**EXERCISE AIM**
Search the listing for the string "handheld". Copy every line that has it.

**EXTRACTED ENTRIES**

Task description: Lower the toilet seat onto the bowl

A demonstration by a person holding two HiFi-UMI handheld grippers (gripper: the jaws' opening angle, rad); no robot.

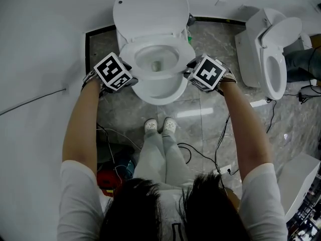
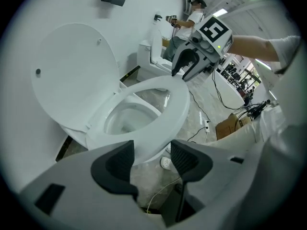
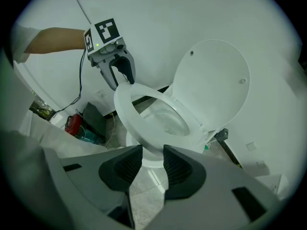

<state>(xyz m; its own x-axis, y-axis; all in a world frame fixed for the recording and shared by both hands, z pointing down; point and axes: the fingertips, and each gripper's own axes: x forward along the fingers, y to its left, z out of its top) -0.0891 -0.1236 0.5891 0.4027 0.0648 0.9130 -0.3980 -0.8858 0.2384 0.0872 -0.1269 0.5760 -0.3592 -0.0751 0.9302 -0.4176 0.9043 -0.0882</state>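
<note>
Person's head (image 1: pixel 160 210) and arms fill the foreground of the head view, square before the toilet bowl (image 1: pixel 160 92). Its lid (image 1: pixel 150 9) is raised and leans back toward the wall. Its seat (image 2: pixel 172 109) lies low over the bowl. Both gripper views suggest a slight upward tilt at the front, so full contact with the rim cannot be confirmed. On either side, the left gripper (image 2: pixel 151 159) and right gripper (image 3: pixel 152 164) flank the seat with jaws released, pads not pressing on its side edge. Assessment: lowering nearly complete, final settling outstanding.
</note>
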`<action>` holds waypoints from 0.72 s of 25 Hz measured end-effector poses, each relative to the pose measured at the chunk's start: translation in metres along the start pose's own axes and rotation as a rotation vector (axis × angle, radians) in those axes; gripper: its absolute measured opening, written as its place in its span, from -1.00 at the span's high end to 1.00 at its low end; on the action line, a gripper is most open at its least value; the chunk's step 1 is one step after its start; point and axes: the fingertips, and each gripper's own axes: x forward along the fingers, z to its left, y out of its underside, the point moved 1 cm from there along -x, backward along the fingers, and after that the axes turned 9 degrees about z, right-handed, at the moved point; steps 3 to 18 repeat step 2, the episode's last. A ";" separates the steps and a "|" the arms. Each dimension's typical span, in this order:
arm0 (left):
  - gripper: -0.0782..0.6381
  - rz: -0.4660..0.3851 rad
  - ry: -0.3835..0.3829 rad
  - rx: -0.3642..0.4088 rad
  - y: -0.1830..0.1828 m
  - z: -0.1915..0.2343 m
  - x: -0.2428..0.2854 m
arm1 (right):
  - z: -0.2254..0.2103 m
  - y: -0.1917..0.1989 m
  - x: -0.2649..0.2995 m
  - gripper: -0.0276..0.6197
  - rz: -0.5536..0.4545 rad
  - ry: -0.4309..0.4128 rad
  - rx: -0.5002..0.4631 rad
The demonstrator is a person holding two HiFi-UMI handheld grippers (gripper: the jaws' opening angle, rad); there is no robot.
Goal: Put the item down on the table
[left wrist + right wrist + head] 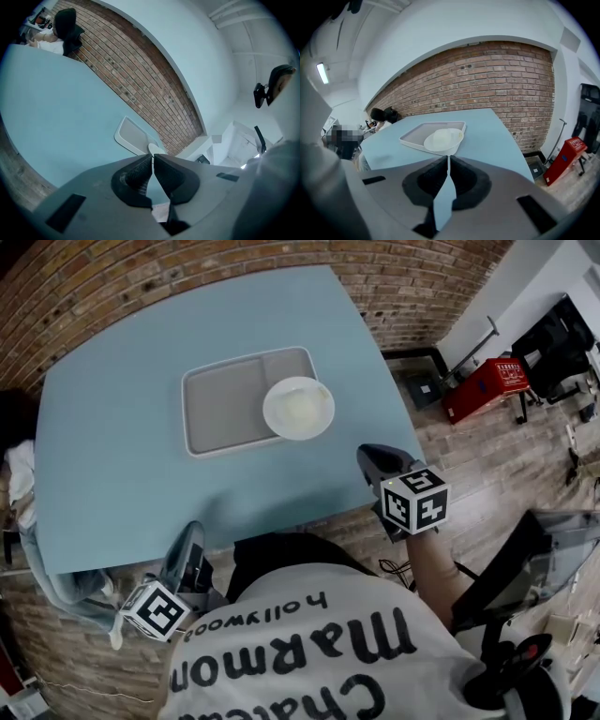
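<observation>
White bowl (298,408) is noted resting at the 3 o'clock edge of the grey tray (225,404), mid-table (122,456). Left gripper (153,159), at 7 o'clock, and right gripper (448,159), at 4 o'clock, are seen closed tip to tip with nothing held, back by the near edge. Set-down is judged done; nothing is judged left.
</observation>
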 end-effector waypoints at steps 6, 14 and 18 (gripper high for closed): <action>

**ANSWER FOR THIS EXERCISE**
A demonstration by a person holding two HiFi-UMI handheld grippers (gripper: the jaws' opening angle, rad); no robot.
The demonstrator is a person holding two HiFi-UMI handheld grippers (gripper: the jaws' opening angle, rad); there is no robot.

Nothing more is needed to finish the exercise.